# P-1783. Blood Metagenomic Next-Generation Sequencing and its Impact on Antimicrobial Management

**Authors:** Chad Hinkle, Christopher Lehmann, Vera Tesic, Angelica Moran

PMC · DOI: 10.1093/ofid/ofaf695.1952 · Open Forum Infectious Diseases · 2026-01-11

## TL;DR

This study evaluates how blood metagenomic sequencing impacts antimicrobial treatment decisions and patient outcomes in clinical settings.

## Contribution

The study provides evidence-based insights into the clinical utility of Karius testing for specific diagnoses and patient groups.

## Key findings

- Karius testing most frequently changed antimicrobial management for liver abscess, culture-negative endocarditis, and pneumonia.
- Fungal pathogens, though a minority, caused the most antimicrobial changes.
- High 30-day mortality rates were observed among tested patients.

## Abstract

Blood metagenomic next-generation sequencing, commercially known as the Karius test (Karius, Redwood City, CA), is a diagnostic tool that can aid clinicians in uncovering pathogens that might otherwise be challenging to diagnose by standard microbiological techniques.
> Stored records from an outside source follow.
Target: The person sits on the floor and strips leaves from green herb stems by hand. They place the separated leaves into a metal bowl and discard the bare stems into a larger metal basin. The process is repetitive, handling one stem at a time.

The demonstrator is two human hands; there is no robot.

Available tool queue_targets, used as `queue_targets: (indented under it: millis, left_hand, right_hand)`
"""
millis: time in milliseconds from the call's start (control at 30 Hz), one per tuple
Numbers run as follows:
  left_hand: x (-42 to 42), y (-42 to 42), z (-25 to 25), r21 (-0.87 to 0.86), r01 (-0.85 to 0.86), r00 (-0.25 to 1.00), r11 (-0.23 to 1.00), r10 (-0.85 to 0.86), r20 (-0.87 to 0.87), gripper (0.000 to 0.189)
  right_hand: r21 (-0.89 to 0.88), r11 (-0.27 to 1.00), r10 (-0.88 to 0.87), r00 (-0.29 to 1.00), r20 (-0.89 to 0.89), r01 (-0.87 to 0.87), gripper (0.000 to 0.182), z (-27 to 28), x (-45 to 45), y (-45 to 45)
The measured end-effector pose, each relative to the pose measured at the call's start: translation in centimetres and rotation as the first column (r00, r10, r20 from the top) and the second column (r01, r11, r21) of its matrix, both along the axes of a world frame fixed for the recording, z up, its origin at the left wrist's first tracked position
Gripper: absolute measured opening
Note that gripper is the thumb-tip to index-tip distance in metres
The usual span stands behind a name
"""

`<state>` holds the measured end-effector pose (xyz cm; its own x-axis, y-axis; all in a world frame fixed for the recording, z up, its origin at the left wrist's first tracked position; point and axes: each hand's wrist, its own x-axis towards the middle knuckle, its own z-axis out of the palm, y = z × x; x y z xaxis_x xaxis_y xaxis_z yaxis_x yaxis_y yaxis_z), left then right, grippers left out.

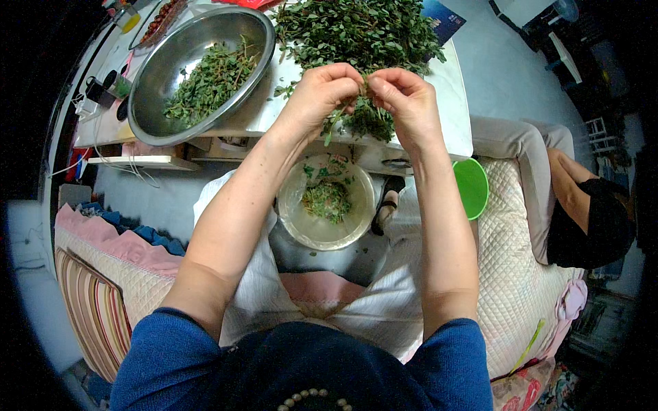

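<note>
My left hand (pixel 329 90) and my right hand (pixel 408 100) meet over the front of the table, fingertips pinching a thin sprig of leafy greens (pixel 364 87) between them. Behind them a large heap of small-leaved green stems (pixel 354 31) covers the back of the white tabletop (pixel 447 113). Loose greens lie just beneath my fingers. To the left, a wide steel bowl (pixel 141 123) tilts in view, holding a pile of plucked greens (pixel 213 85). Below, between my knees, a lined waste bin (pixel 354 226) contains stem and leaf scraps (pixel 327 201).
A bright green bucket (pixel 472 189) stands by the table's right corner. On the quilted sofa cover (pixel 506 308) at right sits another person (pixel 576 205). Cups (pixel 117 83) and a white cable (pixel 97 138) occupy the left table end. A dark blue booklet (pixel 444 20) lies behind the heap.
</note>
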<state>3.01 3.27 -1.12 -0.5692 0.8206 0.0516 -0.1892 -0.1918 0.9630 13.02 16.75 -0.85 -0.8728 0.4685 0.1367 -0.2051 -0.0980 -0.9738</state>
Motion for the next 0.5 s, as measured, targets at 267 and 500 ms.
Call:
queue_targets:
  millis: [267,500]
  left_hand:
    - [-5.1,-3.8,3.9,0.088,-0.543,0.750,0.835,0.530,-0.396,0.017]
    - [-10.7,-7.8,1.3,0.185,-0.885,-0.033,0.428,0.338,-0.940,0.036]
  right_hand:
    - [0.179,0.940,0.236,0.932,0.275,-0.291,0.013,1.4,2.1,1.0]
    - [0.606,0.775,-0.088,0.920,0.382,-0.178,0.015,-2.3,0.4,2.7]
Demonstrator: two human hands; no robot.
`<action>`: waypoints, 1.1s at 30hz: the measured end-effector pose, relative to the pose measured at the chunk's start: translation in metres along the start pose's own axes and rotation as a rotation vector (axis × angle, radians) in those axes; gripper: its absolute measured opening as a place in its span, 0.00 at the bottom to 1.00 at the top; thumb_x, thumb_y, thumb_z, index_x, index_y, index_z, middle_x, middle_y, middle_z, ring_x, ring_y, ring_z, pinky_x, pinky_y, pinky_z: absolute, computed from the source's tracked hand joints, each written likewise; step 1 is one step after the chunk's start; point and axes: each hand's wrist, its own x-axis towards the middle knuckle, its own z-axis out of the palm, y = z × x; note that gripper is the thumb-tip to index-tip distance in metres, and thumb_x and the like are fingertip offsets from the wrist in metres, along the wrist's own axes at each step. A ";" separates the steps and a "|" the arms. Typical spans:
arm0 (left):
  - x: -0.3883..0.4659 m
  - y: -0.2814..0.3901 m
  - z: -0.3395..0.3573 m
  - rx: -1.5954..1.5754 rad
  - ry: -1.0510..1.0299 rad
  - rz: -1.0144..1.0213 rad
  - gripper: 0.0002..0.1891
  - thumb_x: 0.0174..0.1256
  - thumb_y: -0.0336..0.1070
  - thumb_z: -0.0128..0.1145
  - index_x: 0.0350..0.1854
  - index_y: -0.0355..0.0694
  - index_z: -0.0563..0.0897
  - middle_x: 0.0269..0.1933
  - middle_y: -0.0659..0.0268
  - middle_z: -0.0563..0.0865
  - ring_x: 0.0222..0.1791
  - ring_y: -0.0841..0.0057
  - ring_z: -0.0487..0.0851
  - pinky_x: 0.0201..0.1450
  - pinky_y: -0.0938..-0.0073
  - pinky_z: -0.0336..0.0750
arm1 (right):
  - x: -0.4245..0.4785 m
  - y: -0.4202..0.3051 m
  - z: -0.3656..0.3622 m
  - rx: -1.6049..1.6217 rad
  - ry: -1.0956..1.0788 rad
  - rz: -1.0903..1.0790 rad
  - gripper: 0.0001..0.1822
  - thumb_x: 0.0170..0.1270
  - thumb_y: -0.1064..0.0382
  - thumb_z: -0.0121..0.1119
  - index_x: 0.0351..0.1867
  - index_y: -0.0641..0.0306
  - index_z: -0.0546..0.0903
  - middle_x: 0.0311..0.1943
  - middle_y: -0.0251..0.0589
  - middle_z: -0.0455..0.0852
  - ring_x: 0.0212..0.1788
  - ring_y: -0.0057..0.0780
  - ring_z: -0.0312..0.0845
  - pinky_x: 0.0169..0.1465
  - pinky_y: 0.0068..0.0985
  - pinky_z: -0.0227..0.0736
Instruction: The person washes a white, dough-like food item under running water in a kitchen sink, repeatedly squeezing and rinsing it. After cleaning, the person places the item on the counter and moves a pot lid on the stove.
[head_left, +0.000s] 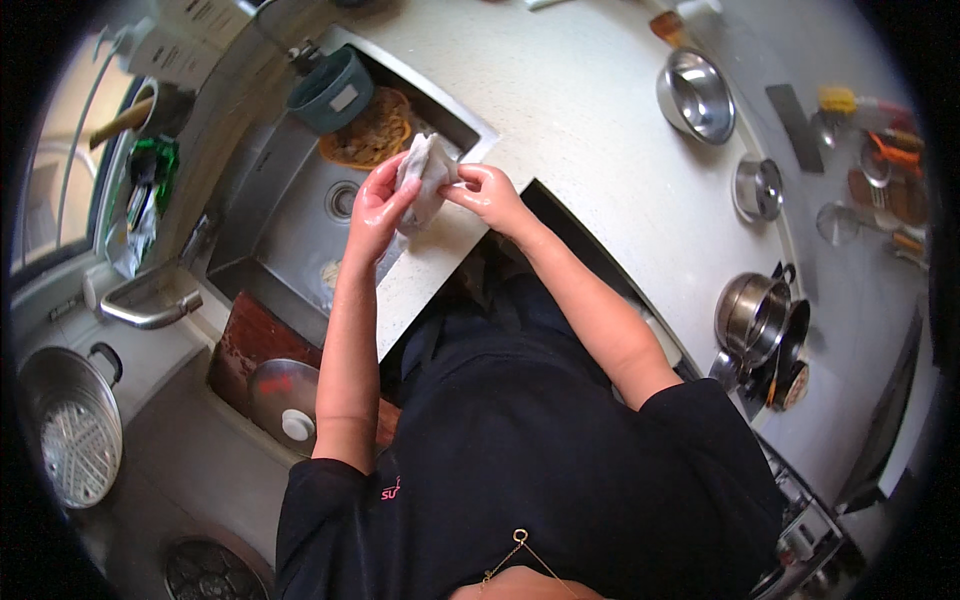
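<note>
A crumpled white cloth (425, 184) is held up between my two wet hands, above the front edge of the steel sink (281, 217). My left hand (382, 202) grips its left side, thumb in front. With thumb and fingers, my right hand (484, 196) pinches the right side. Behind the cloth, an orange strainer basket (367, 154) with food scraps lies in the sink beside a teal plastic tub (330, 94). The drain (343, 201) shows left of my left hand. A small pale piece (330, 273) lies on the sink floor, partly behind my left forearm.
The faucet (150, 307) juts in at the left. Below it, a glass pot lid (281, 397) rests on a reddish-brown board (259, 337). A steel steamer (79, 435) stands far left. Steel bowl (696, 96), lidded pot (757, 187) and saucepans (750, 315) line the counter (592, 112).
</note>
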 end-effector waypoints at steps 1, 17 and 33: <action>0.000 0.002 0.009 0.053 -0.044 -0.001 0.22 0.70 0.34 0.61 0.64 0.34 0.76 0.55 0.67 0.83 0.54 0.82 0.79 0.59 0.78 0.72 | -0.009 0.003 -0.008 0.058 0.044 0.033 0.16 0.62 0.59 0.68 0.45 0.70 0.84 0.40 0.36 0.88 0.45 0.20 0.81 0.51 0.24 0.75; 0.025 -0.053 0.215 0.272 -0.384 -0.236 0.20 0.71 0.39 0.60 0.60 0.34 0.79 0.40 0.67 0.86 0.36 0.85 0.79 0.37 0.81 0.75 | -0.208 0.019 -0.238 0.005 0.403 0.074 0.07 0.65 0.67 0.64 0.39 0.70 0.82 0.30 0.29 0.81 0.32 0.15 0.74 0.38 0.18 0.72; 0.068 -0.102 0.166 0.794 -0.021 -0.182 0.19 0.66 0.41 0.61 0.56 0.38 0.82 0.49 0.59 0.89 0.47 0.68 0.87 0.52 0.68 0.79 | -0.073 0.119 -0.276 -1.222 -0.006 -0.369 0.33 0.64 0.47 0.58 0.71 0.47 0.70 0.75 0.38 0.62 0.77 0.39 0.53 0.77 0.42 0.46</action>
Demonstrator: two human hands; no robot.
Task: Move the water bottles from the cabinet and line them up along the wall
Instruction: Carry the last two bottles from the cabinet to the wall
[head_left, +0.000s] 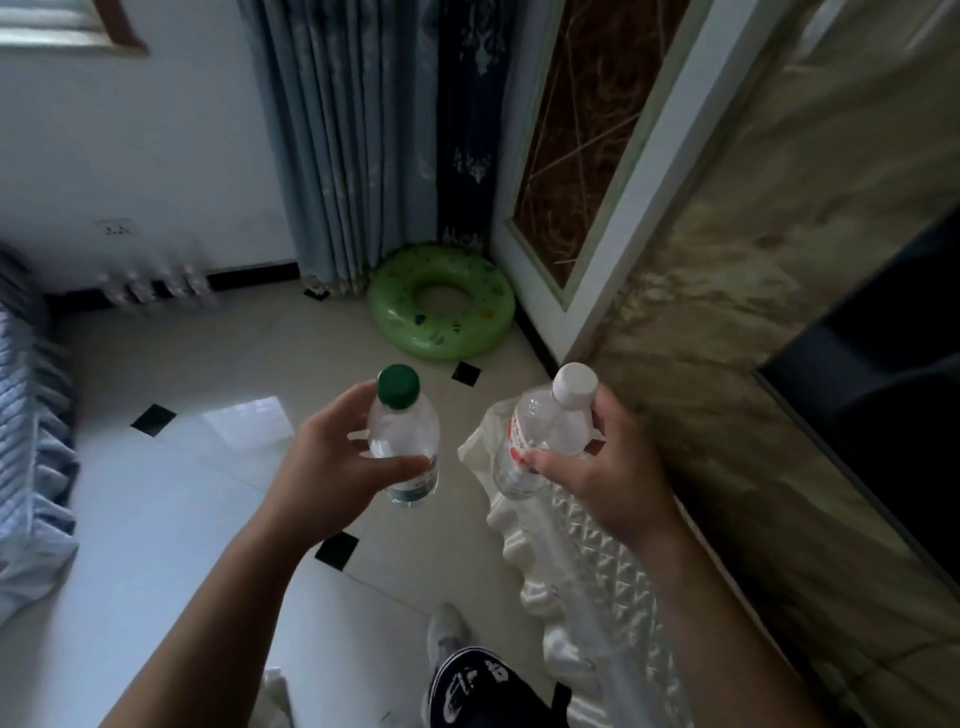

However, due to its cost, use in clinical practice is limited. Published studies have found conflicting impact on clinical management, thus the appropriate clinical scenarios for Karius testing require further investigation. We evaluated the indications for Karius testing and impact on antimicrobial management to develop evidence-based recommendations for test ordering at our institution.

In a retrospective chart review, we examined 135 Karius tests ordered between 2023-2024 at an academic medical center for pediatric and adult patients. Patient demographics and diagnoses associated with the test were collected. All microbiology and antimicrobial data before and after test results were examined. The clinical outcome of 30-day mortality was evaluated.

A total of 135 patients were tested, demographics shown in Table 1. There were 143 diagnoses listed as the indication for test ordering (Figure 1). There were 69 positive tests and 21% were concordant with microbiology cultures while 8% were discordant. There were 19 results (14%) that changed management. The diagnoses most likely to have management change in response to testing are shown in Figure 2A-B. The types of antimicrobial changes are listed in Figure 2C. A total of 142 organisms were identified, 91 bacterial, 32 viral and 19 fungal. Figure 2D depicts management changes occurring in bacterial (52%) and fungal organisms (42%). Within 30 days of the test, 20% patients died (Figure 3).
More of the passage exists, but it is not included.